Enquanto Pam tem um espaço de estrela no episódio, é evidente que “Un Chien Tangerine” é bastante inconsistente ao explorar mais uma vez a relação entre Archer e Lana. A questão que atrapalha um desenvolvimento cujo ritmo seja mais apropriado é o caminho bagunçado que o roteiro traça para que a narrativa continue. Tudo se mostra extremamente automático e determinados momentos que deveriam ser importantes tornam-se secundários. Um exemplo fundamental disso é a motivação de Malory para indicar a missão sem nenhum esclarecimento em relação a diversos aspectos que seriam fundamentais para que a viagem ao Marrocos valesse a pena. Tudo que acontece flutua sem nenhum objetivo concreto até o momento em que Lana pede demissão. Essa lógica poderia ter um propósito cômico interessante caso fosse transformada em um arco, mas seu desfecho rápido reflete essa falta de atenção que o segmento recebe. A perseguição no final não ganha contornos tão magníficos como os que essas cenas normalmente têm por essa razão, ecoando como uma cena que se desenvolve automaticamente porque é assim que os episódios de Archer normalmente se encerram.
A chegada do cachorro para elaborar uma nova dinâmica entre o protagonista e Lana consegue ser melhor do que deveria graças à habilidade dos dubladores. Especialmente no primeiro ato, é perceptível como Kazak possui aquela função que normalmente é atribuída a animais em séries, mantendo-se em uma lógica clichê de apreciação e surpresa que não é novidade e não possui nenhum impacto direto sobre os personagens a não ser o abalo da dupla.

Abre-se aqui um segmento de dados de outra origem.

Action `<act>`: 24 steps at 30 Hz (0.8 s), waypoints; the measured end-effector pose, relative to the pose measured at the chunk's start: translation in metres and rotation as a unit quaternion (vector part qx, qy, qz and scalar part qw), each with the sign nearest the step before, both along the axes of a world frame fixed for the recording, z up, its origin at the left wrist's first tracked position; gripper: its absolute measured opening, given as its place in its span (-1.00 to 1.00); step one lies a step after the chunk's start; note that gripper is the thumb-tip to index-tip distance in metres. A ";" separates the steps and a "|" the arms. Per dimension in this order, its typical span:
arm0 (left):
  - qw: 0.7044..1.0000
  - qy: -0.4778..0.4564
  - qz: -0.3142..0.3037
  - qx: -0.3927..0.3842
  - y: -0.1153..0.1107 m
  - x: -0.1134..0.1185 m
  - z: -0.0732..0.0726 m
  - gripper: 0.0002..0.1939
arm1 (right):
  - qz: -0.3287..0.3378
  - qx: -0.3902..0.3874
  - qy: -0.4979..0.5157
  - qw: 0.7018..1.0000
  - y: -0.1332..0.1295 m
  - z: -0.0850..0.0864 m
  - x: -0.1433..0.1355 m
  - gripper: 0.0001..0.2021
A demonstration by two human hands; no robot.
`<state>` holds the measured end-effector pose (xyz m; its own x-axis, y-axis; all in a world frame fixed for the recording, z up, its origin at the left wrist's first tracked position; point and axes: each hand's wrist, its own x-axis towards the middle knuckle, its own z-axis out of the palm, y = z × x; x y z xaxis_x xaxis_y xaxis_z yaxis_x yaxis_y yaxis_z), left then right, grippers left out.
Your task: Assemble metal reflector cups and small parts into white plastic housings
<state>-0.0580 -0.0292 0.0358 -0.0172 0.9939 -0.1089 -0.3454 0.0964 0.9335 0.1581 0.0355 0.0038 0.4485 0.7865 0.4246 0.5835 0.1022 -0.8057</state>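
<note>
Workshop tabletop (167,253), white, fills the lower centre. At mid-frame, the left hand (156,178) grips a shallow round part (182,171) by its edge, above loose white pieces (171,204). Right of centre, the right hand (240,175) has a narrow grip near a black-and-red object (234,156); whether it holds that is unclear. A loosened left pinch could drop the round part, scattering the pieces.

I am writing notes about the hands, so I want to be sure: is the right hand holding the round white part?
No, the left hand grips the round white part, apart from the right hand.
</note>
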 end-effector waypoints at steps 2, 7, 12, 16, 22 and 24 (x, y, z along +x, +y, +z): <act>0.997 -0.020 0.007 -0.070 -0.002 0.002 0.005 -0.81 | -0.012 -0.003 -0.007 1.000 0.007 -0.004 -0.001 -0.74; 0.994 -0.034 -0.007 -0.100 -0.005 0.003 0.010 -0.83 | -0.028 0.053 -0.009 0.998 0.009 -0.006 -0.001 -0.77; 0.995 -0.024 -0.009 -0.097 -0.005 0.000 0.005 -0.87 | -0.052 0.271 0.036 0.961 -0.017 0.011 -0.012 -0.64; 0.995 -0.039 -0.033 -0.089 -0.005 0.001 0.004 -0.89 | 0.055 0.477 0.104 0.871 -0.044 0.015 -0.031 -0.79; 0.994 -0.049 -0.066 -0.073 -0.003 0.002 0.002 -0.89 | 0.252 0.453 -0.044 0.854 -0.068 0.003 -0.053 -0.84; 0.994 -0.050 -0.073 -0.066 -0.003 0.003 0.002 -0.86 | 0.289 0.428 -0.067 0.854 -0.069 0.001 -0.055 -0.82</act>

Entretanto, com o avanço natural da narrativa, é claro como o roteiro vai aproveitando melhor o contexto que cria. As reações inicialmente de agrado e recusa vão atingindo níveis diretamente proporcionais à quantidade de peidos e vômitos que o cachorro solta no carro. Esse clima de claustrofobia existente dentro do automóvel é o grande trunfo para que H. Jon Benjamin e Aisha Tyler superem essa diferenciação narrativa que realmente não tem diferenças suficientes para alcançarem seu potencial máximo. Os ataques de raiva de Archer não são tão explorados, mas quando aparecem, são excelentes momentos cômicos. Além disso, a discussão inicial entre os dois personagens retrata muito bem como “Un Chien Tangerine” não faz nada especial a não ser pontualmente engraçado em momentos usuais. O curioso é que os erros cometidos também são bastante simples, não tirando muito de um episódio simples até mesmo para os padrões de Archer.